For many parents, saving for a child’s college education is a major source of stress. It’s often difficult, if not impossible, to know how much you actually need to save, as the cost of attending college varies wildly depending on the college and whether your child qualifies for financial aid. Without knowing what college your child will attend, how can you know how much money to put aside?
Furthermore, even if you do know what college your child will attend, the cost of attending is likely to change by the time your child is old enough to go. Besides, when should you start saving? The 2K Rule is an attempt at answering all of these questions.
What is the 2K Rule?
Invented by Fidelity Investments, the 2K Rule is a rule of thumb designed to help parents estimate how much money they should save to help pay for their child’s college education. It says that you should be saving $2,000 a year towards a college education every year. If you’re just starting out, simply multiply your child’s age by $2,000 to see how much money you need to catch up and afford half of the cost of an average college education. After that, you should continue setting aside $2,000 per year until your child goes to college.
For example, if you have a 10-year-old child, you should strive to have $20,000, or $2,000 times 10 years, already set aside, with $16,000 still left to save over the course of the next eight years. Essentially, under this system, you would aim to build a $36,000 college fund for your child.
According to Keith Bernhardt, vice president of retirement and college products of Fidelity, this would allow you to be “reasonably confident” of affording approximately half the cost of a four-year education at an in-state public university. Fidelity came up with the 2K Rule after a company survey discovered that over two-thirds of parents wished there were more specific guidelines on how much to set aside for their child’s college education. “Different people have different financial goals, but the 2K rule provides a starting point,” Bernhardt says.
You must use a 529 plan
The main caveat of the 2K Rule is that it assumes you are using a 529 plan. This is a state-sponsored, tax-advantaged plan that can help increase your college savings. States offer a variety of different 529 plans that come with a number of benefits, the first of which is that investment earnings in a 529 plan are not subject to federal capital gains tax when used for qualified education expenses. According to the IRS, these expenses include college tuition, fees, books and other necessary supplies.
Additionally, thirty-three states and the District of Columbia will not tax investment earnings in a 529 plan, and five states will even offer an income tax deduction to residents for their contributions in the plan (these are Arizona, Kansas, Missouri, Montana and Pennsylvania).

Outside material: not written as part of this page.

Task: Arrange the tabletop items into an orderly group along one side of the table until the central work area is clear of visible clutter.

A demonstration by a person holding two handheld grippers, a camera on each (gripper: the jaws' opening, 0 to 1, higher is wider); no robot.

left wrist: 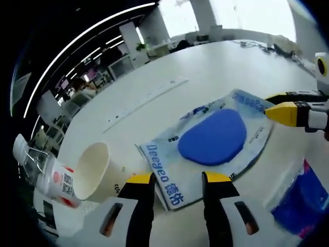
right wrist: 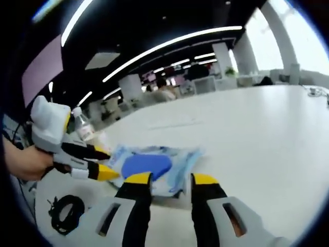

However, finding the right 529 plan for you and your child can be tricky. There are two main types of 529 college savings plans: direct-sold plans and advisor-sold plans, though other types of plans also exist whose potential benefits you may wish to explore. According to a 2016 survey, almost three-quarters of investors did not know what a 529 plan is.
If you are part of that majority, and you are looking to maximize your tax breaks and set up your child for college success, make sure to talk with an investment advisor at your local financial institution. They’ll help you determine the best 529 plan and how much money to set aside for your child’s education.